The short stories Barn Burning by William Faulkner, and The Man Who Was Almost a Man by Richard Wright, both focus on the lives of two young men from two very different time periods. In Barn Burning, Abner Snopes is the main character, and he is a sharecropper living in the south in the early 1900's. Abner is a proud man who chooses to stand up for his rights, even when it means burning down a barn to make a statement against his employer. In The Man Who Was Almost a Man, the protagonist is Dave Saunders, a young African-American teenager living in the mid-twentieth century. Dave feels the need to prove his manhood and sets out to purchase a gun with his meager wages from working at the local store.
Although the stories have different settings and characters, they both explore the theme of masculinity and what it means to be a man. Abner Snopes is a man of action; he stands up for his beliefs and makes sure that his family is taken care of before himself. Dave Saunders, on the other hand, is still trying to figure out what it means to be a man. He is caught between wanting to be accepted by his peers and wanting to do the right thing.
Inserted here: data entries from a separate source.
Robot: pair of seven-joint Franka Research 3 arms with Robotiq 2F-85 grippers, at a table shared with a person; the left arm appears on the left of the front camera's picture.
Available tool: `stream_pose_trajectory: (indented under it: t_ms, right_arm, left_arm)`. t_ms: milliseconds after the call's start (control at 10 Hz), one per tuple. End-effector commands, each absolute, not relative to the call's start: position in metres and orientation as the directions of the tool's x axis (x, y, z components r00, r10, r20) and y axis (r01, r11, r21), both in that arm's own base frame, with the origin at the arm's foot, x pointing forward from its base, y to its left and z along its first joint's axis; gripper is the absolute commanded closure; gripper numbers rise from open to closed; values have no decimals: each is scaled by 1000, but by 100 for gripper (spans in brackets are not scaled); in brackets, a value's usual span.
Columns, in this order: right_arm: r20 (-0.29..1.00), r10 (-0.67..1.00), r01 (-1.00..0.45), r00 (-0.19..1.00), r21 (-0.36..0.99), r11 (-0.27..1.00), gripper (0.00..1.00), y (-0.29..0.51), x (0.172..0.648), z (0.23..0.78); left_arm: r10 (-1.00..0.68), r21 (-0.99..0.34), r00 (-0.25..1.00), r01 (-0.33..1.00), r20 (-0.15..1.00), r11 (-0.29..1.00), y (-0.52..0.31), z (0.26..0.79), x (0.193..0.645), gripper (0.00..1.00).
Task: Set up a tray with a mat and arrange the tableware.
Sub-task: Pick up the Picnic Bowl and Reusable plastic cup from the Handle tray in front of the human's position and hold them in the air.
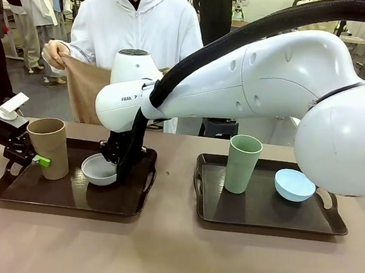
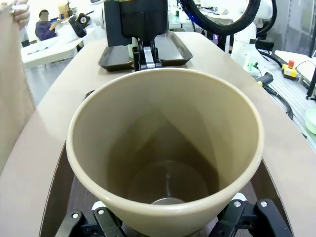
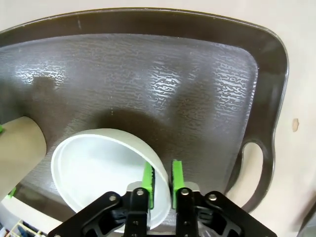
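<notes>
Right gripper (image 3: 161,183) is pinching the rim of the white bowl (image 3: 98,168) betw. nearly shut pads (image 3: 147,185), bowl lying off to one side of the grip on the tray (image 3: 197,74) — left gripper (image 1: 40,159) is clamping the upright tan cup (image 1: 48,144) low down, just beside it.

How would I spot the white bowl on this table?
On the table, find the left tray of two dark ones. Beside its tall tan cup sits the small white bowl. Its one lookalike, the light blue bowl, sits on the right tray.
</notes>
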State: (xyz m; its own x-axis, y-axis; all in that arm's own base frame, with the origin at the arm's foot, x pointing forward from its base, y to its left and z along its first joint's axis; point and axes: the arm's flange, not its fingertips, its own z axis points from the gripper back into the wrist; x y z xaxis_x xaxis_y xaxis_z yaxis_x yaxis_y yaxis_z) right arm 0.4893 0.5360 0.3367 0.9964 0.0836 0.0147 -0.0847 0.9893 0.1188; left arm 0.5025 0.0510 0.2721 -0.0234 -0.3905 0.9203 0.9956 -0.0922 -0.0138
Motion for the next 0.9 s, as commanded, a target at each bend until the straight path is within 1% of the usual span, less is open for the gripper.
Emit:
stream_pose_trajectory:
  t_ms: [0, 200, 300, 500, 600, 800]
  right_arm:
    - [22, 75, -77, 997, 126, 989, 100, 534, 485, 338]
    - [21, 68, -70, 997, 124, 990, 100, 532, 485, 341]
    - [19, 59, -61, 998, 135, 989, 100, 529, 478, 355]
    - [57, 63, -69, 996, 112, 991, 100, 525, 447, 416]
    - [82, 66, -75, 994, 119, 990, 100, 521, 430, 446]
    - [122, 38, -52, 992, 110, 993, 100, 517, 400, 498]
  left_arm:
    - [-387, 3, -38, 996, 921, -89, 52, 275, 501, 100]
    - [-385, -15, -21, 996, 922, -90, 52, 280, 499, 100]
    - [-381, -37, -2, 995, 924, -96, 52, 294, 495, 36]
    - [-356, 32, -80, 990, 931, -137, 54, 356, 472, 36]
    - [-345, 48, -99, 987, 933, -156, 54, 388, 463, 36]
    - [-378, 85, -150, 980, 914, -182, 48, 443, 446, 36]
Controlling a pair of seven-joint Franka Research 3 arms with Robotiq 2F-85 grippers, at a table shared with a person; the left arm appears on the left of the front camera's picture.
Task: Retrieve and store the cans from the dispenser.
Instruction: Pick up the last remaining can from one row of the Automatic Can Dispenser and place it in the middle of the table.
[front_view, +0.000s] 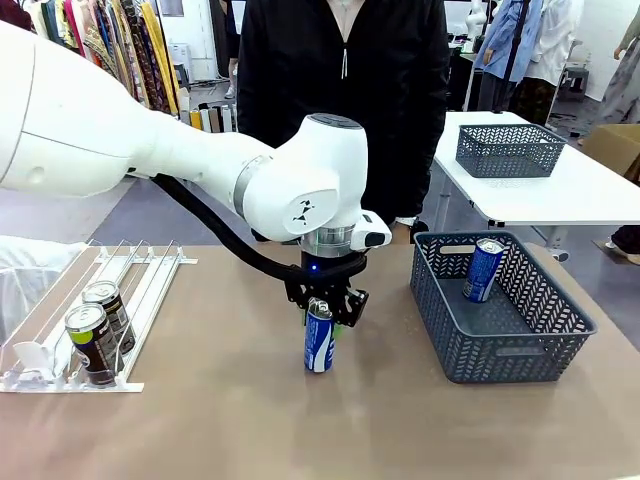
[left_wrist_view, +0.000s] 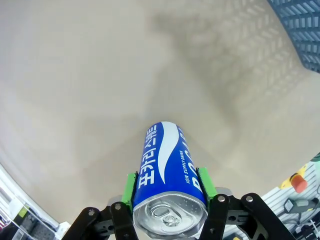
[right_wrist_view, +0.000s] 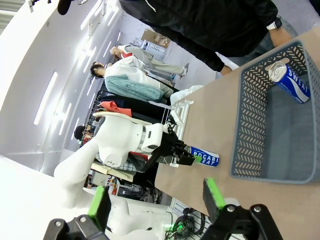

Both characters struggle to define their identity within their respective societies, but take different paths in their search for approval and respect.
In addition, both stories also explore ideas of poverty and power. Abner struggles against the landowners who try to take advantage of him and his family, while Dave is stuck in an oppressive situation of poverty which limits his choices and keeps him from achieving his dreams. Both characters are desperate for freedom and respect, but are held back by their circumstances.
Overall, William Faulkners Barn Burning and Richard Wrights The Man Who Was Almost a Man present two very different stories about two young men searching for identity and meaning in their lives. While both stories explore themes of masculinity, poverty, and power, they also represent two very distinct views on how these issues can be addressed.